Your instructions:
Repeat verbatim, and only, the lines of the data below, beginning at the line that contains "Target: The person" and stopping after the line that contains "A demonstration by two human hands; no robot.".

Exercise data:

_ _ _ _

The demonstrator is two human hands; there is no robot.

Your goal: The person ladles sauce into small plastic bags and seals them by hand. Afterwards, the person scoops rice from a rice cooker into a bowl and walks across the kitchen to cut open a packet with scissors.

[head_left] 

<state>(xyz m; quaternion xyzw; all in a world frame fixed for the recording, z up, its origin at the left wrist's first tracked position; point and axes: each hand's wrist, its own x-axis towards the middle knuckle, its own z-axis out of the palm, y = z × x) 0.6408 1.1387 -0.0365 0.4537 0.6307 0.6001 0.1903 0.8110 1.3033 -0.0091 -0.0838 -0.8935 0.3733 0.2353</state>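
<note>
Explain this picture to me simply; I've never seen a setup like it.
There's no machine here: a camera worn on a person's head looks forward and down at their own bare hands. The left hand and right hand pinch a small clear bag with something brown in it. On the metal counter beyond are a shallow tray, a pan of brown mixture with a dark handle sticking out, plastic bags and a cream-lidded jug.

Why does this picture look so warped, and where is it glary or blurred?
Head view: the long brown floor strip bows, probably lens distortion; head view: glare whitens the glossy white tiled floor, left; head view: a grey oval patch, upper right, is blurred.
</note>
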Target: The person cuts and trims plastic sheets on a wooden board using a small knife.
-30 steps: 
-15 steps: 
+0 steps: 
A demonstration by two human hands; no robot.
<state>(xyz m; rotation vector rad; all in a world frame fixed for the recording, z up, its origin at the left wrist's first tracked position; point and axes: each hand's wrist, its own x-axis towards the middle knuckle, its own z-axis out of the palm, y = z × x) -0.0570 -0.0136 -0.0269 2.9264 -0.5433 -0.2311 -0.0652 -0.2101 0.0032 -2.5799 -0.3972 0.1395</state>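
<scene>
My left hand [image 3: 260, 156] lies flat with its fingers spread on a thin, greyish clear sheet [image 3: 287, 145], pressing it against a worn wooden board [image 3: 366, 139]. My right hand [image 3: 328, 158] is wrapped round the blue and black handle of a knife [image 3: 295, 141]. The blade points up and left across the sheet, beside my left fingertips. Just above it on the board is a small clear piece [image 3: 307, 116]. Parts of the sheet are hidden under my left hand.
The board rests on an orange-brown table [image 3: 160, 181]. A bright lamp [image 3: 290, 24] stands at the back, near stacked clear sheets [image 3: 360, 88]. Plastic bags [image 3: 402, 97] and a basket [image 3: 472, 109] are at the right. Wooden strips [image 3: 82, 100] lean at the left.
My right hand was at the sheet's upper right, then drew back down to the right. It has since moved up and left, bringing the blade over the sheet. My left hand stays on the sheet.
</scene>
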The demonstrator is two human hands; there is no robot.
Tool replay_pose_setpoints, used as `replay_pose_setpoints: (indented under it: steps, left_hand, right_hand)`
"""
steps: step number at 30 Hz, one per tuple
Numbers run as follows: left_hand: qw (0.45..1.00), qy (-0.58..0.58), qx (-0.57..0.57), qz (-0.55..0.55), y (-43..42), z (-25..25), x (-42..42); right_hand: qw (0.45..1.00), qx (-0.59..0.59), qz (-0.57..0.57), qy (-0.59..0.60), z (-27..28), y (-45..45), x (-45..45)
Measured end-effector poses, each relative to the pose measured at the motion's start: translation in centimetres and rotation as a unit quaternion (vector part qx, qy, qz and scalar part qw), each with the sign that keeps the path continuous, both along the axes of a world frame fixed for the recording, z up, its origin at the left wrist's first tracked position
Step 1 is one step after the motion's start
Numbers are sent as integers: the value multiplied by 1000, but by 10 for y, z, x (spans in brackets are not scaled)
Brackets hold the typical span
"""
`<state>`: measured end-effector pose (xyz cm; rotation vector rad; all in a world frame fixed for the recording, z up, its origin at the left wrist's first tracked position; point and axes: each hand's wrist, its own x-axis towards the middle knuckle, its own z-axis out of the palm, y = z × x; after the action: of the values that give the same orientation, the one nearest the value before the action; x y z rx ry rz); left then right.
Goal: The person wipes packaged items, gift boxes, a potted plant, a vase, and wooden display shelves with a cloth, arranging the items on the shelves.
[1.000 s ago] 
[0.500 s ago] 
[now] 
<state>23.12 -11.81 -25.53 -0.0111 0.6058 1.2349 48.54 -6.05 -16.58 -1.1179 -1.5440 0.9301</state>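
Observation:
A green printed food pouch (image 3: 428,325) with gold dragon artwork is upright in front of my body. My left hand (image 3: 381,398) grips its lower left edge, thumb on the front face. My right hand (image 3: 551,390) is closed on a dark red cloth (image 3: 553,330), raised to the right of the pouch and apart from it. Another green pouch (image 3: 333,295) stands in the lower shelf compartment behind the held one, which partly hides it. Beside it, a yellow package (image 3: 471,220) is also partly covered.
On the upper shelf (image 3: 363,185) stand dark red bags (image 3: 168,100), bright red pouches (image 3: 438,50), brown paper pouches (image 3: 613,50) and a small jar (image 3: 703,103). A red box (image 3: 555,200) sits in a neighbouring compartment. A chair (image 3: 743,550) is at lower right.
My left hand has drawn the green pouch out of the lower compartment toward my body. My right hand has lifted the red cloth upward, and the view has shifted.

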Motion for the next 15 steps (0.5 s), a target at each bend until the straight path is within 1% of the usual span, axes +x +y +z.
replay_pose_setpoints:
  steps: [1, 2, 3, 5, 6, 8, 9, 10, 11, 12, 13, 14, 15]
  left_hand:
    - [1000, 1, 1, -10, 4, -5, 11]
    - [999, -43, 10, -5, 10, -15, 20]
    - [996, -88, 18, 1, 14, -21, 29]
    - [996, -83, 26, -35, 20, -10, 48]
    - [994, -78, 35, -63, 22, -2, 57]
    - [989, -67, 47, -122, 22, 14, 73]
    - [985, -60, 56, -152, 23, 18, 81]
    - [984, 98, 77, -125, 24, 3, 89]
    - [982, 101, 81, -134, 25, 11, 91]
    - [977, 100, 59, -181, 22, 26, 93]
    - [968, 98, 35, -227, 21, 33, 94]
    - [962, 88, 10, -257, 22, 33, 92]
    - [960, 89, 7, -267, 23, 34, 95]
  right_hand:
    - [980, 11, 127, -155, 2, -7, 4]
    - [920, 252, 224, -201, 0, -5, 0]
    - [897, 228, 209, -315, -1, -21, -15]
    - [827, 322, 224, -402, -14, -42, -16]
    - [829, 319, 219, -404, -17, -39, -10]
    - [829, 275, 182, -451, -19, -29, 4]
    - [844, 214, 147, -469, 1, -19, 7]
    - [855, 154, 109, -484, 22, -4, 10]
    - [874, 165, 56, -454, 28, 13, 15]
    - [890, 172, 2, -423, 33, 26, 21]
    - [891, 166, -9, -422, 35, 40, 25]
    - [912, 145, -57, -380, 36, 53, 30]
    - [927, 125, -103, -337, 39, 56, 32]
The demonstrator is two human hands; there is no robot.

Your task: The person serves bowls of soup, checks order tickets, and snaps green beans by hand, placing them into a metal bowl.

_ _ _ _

Finished task:
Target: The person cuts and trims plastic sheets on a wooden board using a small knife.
-30 steps: 
-15 steps: 
+0 steps: 
A demonstration by two human hands; no robot.

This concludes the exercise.